The whole process of looking at job ads, sifting out what to apply for, even handling the rejection of not being selected, or being selected and not hearing back after the interview (so that'll be a no then.... one says to oneself, after 4 weeks Grin ...) is all part of the journey. As is getting that dream job, and realising that you did it all, start to finish, you achieved it 100% yourself (maybe with some back up behind the scenes).

Thinking you're doing a DC a favour by doing half the process for them is misguided.

Turangawaewae · 26/07/2020 06:58

I attended a workshop about young people organised by our local council where they told us most people get their first job through family connections. Be it a dishwasher like me or a internship at PWC.

There is a big difference between helping/supporting and applying for your kids.

britINscotland · 26/07/2020 13:28

I found my DH every one of his jobs (been together since school). Helped him write his applications and CV. Coached him on interview skills. Helped him practice his presentation skills and timed him etc. Found him some practice numeracy and literacy tests for his current job.

But he himself has done so well in his current job that he's been told he's up for promotion. A £10-12000 salary increase.

Some people can do the actual job but just don't have application skills or know where to look for the job.

daisychain01 · 26/07/2020 14:46

Some people can do the actual job but just don't have application skills or know where to look for the job.

There is such a thing as "give them a fish and they can eat that day, give them a fishing rod and they can feed themselves for life".

Saying someone "doesn't have the skills to look for a job" is a cop-out. None of us were born with skills, it's by doing stuff for ourselves, of which looking for a job is a fundamental life skill, that's what embeds the knowledge. Especially with offspring, which is what the OP is about.

purplemunkey · 26/07/2020 14:59

@liaun

Yeah ok, I can see how it looks, but do you remember what it was like to be 18? Freshly graduated without a clue what to do next?
Another one laughing a little at this. By the time I'd graduated I'd had several jobs - retail assistant, bar work, temping work. I'd had plenty of practice already in terms of applying for jobs, I certainly didn't need help by 21. Most of my friends also had part time jobs whilst college and/or Uni. And those that didn't go on to further education were in full time work much earlier.

And this was all before the internet, or the internet as it is now anyway. As a PP mentioned, this was literally walking into places with printed CVs and asking if they had vacancies. Nowadays you can ask via email/social media/check on websites. No need for your parents to do it for you at all.

milienhaus · 26/07/2020 16:10

I used to interview Big 4 interns and I assure you that most of them did not get jobs via family connections - they applied to online job adverts like everyone else.

cologne4711 · 26/07/2020 17:24

I looked for jobs myself, I am not sure my parents helped me in any way at all. They may have read through a letter of application. I handwrote a letter and CV and handed it into shops!

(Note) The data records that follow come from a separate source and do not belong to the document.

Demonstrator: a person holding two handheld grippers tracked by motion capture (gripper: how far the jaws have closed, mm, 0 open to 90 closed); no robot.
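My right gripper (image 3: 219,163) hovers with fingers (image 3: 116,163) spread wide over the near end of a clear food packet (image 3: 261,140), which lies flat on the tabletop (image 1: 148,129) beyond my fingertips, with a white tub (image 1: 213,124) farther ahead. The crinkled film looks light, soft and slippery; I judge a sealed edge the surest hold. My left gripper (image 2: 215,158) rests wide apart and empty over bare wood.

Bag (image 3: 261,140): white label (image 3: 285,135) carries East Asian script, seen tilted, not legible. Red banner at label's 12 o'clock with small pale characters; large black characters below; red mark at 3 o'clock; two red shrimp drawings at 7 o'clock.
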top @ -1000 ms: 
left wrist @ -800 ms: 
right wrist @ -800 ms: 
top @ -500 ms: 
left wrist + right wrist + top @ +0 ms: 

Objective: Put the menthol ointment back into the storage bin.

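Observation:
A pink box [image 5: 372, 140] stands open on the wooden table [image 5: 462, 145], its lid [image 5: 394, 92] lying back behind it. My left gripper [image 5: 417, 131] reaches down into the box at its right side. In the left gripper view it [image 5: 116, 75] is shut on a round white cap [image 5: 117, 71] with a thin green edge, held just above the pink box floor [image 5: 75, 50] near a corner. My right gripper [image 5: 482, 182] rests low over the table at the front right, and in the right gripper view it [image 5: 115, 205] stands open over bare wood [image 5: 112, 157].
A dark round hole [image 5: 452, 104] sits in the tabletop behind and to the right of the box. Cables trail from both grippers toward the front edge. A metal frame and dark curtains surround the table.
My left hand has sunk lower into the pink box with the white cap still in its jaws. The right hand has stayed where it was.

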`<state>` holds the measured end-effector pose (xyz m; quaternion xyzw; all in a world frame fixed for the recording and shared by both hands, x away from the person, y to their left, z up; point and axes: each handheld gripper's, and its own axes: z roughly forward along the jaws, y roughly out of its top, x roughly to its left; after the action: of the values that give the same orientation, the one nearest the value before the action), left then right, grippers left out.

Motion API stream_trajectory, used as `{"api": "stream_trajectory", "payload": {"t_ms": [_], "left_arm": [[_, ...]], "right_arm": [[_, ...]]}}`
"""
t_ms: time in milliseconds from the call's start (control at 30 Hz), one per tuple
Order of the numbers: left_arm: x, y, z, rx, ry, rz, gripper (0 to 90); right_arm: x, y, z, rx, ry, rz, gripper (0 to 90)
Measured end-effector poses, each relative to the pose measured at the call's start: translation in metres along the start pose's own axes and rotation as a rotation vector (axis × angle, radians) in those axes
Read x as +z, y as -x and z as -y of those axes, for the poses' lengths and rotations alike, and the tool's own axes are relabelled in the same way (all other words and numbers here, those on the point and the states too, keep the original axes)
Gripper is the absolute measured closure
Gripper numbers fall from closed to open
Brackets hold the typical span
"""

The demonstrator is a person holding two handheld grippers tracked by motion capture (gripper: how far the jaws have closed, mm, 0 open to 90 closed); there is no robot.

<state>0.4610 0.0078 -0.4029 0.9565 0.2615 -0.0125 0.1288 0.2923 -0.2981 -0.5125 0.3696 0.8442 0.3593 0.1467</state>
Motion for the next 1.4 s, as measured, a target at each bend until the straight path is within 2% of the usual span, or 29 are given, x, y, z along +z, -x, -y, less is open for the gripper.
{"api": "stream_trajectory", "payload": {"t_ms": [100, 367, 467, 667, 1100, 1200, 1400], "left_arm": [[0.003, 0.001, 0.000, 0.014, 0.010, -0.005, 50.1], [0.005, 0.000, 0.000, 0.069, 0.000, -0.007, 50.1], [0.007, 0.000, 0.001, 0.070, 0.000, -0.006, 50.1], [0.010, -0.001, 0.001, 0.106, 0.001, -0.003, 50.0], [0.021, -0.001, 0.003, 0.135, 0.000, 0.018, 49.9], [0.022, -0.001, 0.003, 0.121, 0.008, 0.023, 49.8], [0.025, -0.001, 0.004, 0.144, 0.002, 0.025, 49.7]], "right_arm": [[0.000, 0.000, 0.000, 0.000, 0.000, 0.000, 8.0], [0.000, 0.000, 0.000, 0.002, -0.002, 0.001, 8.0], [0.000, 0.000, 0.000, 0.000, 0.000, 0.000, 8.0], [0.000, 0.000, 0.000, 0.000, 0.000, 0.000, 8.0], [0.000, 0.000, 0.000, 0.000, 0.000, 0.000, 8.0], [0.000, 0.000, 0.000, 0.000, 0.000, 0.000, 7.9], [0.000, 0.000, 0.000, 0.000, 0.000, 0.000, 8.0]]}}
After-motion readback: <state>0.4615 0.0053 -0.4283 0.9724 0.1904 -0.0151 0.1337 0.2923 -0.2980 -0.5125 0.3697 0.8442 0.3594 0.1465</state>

Got to admit though, that now DH and I are working together at home, I do sometimes have the urge to call his boss and say will you please sort out the problem he's had for about three years and mithers about in my earhole every day! (His boss can't do anything about it either, it needs to be a firm-wide decision. But. Three. Years.)

I am a helicopter wife, or would be!

This is really interesting because it seems so innocuous, but I've just been reading some articles about white privilege and they suggested that this is how it works - people help people they know, and mostly that's white people helping other white people and so privilege goes on

Yes 100%. The firm I work for won't do it, and neither will the one my husband works for. The days of doing the boss's or client's daughter or nephew a favour are gone. Except that they are not, because my son was telling me today that a friend of his from 6th form college has a job via her stepdad's company for the summer.